Items from a data source
___

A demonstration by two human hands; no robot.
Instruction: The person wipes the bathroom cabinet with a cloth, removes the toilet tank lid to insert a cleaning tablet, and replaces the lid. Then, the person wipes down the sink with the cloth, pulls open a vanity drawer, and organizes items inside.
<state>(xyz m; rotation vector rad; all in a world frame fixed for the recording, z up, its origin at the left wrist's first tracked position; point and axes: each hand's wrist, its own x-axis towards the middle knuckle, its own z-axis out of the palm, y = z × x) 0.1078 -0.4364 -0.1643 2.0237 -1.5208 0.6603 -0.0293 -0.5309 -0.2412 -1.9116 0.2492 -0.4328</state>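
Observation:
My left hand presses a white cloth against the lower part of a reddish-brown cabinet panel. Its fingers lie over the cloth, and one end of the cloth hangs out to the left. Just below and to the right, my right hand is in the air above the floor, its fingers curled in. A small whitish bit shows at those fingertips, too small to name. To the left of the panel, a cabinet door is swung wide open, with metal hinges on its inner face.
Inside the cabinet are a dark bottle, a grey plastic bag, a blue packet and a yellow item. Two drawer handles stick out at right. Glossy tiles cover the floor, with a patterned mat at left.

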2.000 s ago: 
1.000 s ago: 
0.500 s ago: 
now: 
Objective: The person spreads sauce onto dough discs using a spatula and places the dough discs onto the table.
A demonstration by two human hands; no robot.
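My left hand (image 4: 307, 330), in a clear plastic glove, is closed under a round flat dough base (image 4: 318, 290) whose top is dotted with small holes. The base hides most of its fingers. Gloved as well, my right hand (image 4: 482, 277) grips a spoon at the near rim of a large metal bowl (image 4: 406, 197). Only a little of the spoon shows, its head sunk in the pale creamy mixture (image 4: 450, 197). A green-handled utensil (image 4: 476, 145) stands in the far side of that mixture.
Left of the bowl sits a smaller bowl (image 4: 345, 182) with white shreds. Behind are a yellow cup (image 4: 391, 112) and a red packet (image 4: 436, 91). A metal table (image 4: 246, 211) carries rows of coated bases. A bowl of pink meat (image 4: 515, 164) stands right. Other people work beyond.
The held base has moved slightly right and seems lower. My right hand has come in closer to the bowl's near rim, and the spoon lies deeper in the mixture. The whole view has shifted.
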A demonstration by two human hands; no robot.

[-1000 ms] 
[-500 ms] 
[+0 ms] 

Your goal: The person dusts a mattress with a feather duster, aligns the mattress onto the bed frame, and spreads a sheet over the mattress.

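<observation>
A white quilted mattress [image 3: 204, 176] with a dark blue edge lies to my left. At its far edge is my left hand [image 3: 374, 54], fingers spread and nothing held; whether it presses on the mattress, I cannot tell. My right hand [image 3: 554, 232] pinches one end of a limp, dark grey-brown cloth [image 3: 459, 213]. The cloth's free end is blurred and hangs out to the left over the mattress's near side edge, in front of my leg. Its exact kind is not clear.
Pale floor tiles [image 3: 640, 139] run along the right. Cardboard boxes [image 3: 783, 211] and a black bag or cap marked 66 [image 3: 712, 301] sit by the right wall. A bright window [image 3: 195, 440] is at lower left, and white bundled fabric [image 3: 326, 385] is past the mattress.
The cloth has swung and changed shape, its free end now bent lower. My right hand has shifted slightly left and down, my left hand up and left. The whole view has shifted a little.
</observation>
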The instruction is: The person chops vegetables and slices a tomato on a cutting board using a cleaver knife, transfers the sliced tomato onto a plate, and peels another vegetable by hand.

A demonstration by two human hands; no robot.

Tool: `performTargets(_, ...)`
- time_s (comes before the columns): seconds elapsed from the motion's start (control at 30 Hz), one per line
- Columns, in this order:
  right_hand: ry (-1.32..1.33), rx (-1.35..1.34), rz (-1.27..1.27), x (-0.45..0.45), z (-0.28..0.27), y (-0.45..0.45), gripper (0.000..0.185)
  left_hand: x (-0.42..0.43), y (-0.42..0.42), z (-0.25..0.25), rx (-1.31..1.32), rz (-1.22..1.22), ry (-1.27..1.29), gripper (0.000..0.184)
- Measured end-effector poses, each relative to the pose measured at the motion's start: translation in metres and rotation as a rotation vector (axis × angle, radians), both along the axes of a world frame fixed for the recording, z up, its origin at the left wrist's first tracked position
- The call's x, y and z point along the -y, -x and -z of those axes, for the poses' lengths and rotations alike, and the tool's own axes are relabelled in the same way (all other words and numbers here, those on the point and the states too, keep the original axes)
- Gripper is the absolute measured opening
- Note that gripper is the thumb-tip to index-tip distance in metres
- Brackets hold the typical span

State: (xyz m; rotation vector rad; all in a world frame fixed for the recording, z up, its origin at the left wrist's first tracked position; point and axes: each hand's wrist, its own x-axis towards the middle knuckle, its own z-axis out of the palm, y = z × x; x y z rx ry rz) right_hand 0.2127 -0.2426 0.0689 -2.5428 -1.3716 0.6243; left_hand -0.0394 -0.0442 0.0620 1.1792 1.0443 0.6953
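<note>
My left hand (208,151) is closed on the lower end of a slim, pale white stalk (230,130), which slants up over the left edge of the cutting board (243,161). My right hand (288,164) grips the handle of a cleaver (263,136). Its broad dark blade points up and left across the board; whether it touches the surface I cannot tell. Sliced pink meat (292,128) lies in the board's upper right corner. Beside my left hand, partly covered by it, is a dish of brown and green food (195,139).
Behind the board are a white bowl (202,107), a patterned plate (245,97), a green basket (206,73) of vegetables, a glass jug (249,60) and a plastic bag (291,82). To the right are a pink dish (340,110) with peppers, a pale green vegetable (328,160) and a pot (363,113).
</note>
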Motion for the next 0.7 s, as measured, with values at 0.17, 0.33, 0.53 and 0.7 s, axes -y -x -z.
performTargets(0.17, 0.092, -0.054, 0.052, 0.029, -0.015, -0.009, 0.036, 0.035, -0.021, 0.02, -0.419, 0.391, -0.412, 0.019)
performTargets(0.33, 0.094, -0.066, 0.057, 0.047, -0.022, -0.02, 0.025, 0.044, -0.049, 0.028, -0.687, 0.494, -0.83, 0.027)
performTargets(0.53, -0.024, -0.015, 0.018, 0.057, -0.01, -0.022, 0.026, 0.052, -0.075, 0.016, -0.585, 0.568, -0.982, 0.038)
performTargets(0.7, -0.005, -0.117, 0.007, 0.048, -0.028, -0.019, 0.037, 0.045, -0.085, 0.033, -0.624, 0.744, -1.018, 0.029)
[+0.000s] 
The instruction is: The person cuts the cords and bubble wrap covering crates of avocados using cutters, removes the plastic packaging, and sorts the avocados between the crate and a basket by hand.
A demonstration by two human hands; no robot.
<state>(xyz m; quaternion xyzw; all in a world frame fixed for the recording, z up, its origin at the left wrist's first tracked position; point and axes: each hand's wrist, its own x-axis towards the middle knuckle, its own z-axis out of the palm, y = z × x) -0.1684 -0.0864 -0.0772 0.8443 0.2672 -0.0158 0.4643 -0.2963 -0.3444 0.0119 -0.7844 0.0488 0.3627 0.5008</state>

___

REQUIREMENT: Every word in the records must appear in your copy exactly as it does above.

RESULT OF THE TASK:
A demonstration by two human hands; no robot.
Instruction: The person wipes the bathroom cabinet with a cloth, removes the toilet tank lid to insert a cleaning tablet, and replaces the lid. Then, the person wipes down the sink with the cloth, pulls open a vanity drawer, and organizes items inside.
<state>(xyz m; rotation vector rad; all in a world frame fixed for the recording, z up, its origin at the left wrist's first tracked position; point and axes: each hand's wrist, its own x-axis towards the middle knuckle, its own z-axis out of the palm, y = z × x) 0.1078 -0.4364 -0.1643 2.0237 -1.5208 0.6603 -0.0293 -0.5309 -0.2412 -1.9116 0.2492 -0.4328</state>
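Observation:
My left hand presses a white cloth against the lower part of a reddish-brown cabinet panel. Its fingers lie over the cloth, and one end of the cloth hangs out to the left. Just below and to the right, my right hand is in the air above the floor, its fingers curled in. A small whitish bit shows at those fingertips, too small to name. To the left of the panel, a cabinet door is swung wide open, with metal hinges on its inner face.
Inside the cabinet are a dark bottle, a grey plastic bag, a blue packet and a yellow item. Two drawer handles stick out at right. Glossy tiles cover the floor, with a patterned mat at left.
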
2.000 s ago: 
1.000 s ago: 
0.500 s ago: 
now: 
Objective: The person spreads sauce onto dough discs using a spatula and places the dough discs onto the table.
A demonstration by two human hands; no robot.
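My left hand (image 4: 307, 330), in a clear plastic glove, is closed under a round flat dough base (image 4: 318, 290) whose top is dotted with small holes. The base hides most of its fingers. Gloved as well, my right hand (image 4: 482, 277) grips a spoon at the near rim of a large metal bowl (image 4: 406, 197). Only a little of the spoon shows, its head sunk in the pale creamy mixture (image 4: 450, 197). A green-handled utensil (image 4: 476, 145) stands in the far side of that mixture.
Left of the bowl sits a smaller bowl (image 4: 345, 182) with white shreds. Behind are a yellow cup (image 4: 391, 112) and a red packet (image 4: 436, 91). A metal table (image 4: 246, 211) carries rows of coated bases. A bowl of pink meat (image 4: 515, 164) stands right. Other people work beyond.
The held base has moved slightly right and seems lower. My right hand has come in closer to the bowl's near rim, and the spoon lies deeper in the mixture. The whole view has shifted.
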A demonstration by two human hands; no robot.

[-1000 ms] 
[-500 ms] 
[+0 ms] 

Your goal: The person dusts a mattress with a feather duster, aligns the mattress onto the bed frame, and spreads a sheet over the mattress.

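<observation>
A white quilted mattress [image 3: 204, 176] with a dark blue edge lies to my left. At its far edge is my left hand [image 3: 374, 54], fingers spread and nothing held; whether it presses on the mattress, I cannot tell. My right hand [image 3: 554, 232] pinches one end of a limp, dark grey-brown cloth [image 3: 459, 213]. The cloth's free end is blurred and hangs out to the left over the mattress's near side edge, in front of my leg. Its exact kind is not clear.
Pale floor tiles [image 3: 640, 139] run along the right. Cardboard boxes [image 3: 783, 211] and a black bag or cap marked 66 [image 3: 712, 301] sit by the right wall. A bright window [image 3: 195, 440] is at lower left, and white bundled fabric [image 3: 326, 385] is past the mattress.
The cloth has swung and changed shape, its free end now bent lower. My right hand has shifted slightly left and down, my left hand up and left. The whole view has shifted a little.
</observation>
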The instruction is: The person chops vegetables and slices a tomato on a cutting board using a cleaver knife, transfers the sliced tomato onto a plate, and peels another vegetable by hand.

A demonstration by two human hands; no robot.

Tool: `performTargets(_, ...)`
- time_s (comes before the columns): seconds elapsed from the motion's start (control at 30 Hz), one per line
- Columns, in this order:
  right_hand: ry (-1.32..1.33), rx (-1.35..1.34), rz (-1.27..1.27), x (-0.45..0.45), z (-0.28..0.27), y (-0.45..0.45), gripper (0.000..0.185)
  left_hand: x (-0.42..0.43), y (-0.42..0.42), z (-0.25..0.25), rx (-1.31..1.32), rz (-1.22..1.22), ry (-1.27..1.29), gripper (0.000..0.184)
- Measured end-effector poses, each relative to the pose measured at the motion's start: translation in metres and rotation as a rotation vector (axis × angle, radians), both along the axes of a world frame fixed for the recording, z up, its origin at the left wrist's first tracked position
- The call's x, y and z point along the -y, -x and -z of those axes, for the poses' lengths and rotations alike, and the tool's own axes are relabelled in the same way (all other words and numbers here, those on the point and the states too, keep the original axes)
- Gripper is the absolute measured opening
- Note that gripper is the thumb-tip to index-tip distance in metres
- Brackets hold the typical span

State: (xyz m; rotation vector rad; all in a world frame fixed for the recording, z up, its origin at the left wrist's first tracked position; point and axes: each hand's wrist, its own x-axis towards the middle knuckle, its own z-axis out of the palm, y = z × x; x y z rx ry rz) right_hand 0.2127 -0.2426 0.0689 -2.5428 -1.3716 0.6243; left_hand -0.0394 -0.0442 0.0620 1.1792 1.0443 0.6953
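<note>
My left hand (208,151) is closed on the lower end of a slim, pale white stalk (230,130), which slants up over the left edge of the cutting board (243,161). My right hand (288,164) grips the handle of a cleaver (263,136). Its broad dark blade points up and left across the board; whether it touches the surface I cannot tell. Sliced pink meat (292,128) lies in the board's upper right corner. Beside my left hand, partly covered by it, is a dish of brown and green food (195,139).
Behind the board are a white bowl (202,107), a patterned plate (245,97), a green basket (206,73) of vegetables, a glass jug (249,60) and a plastic bag (291,82). To the right are a pink dish (340,110) with peppers, a pale green vegetable (328,160) and a pot (363,113).
</note>
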Motion for the next 0.7 s, as measured, with values at 0.17, 0.33, 0.53 and 0.7 s, axes -y -x -z.
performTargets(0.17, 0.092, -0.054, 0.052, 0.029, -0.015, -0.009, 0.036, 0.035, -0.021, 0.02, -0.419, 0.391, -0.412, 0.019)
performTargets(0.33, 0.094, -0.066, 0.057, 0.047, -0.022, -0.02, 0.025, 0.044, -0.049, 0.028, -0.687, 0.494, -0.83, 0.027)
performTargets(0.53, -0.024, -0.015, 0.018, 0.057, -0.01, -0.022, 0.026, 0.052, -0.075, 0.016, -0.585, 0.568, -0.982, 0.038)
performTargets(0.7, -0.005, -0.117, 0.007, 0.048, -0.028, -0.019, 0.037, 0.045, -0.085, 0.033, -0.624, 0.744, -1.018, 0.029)
[+0.000s] 
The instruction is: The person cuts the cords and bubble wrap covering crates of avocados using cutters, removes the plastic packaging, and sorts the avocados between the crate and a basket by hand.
A demonstration by two human hands; no robot.
<state>(xyz m; quaternion xyzw; all in a world frame fixed for the recording, z up, its origin at the left wrist's first tracked position; point and axes: each hand's wrist, its own x-axis towards the middle knuckle, its own z-axis out of the palm, y = z × x) -0.1684 -0.0864 -0.0772 0.8443 0.2672 -0.0158 0.4643 -0.2963 -0.3444 0.0119 -0.7844 0.0488 0.3627 0.5008</state>

Nothing else is needed to complete the exercise.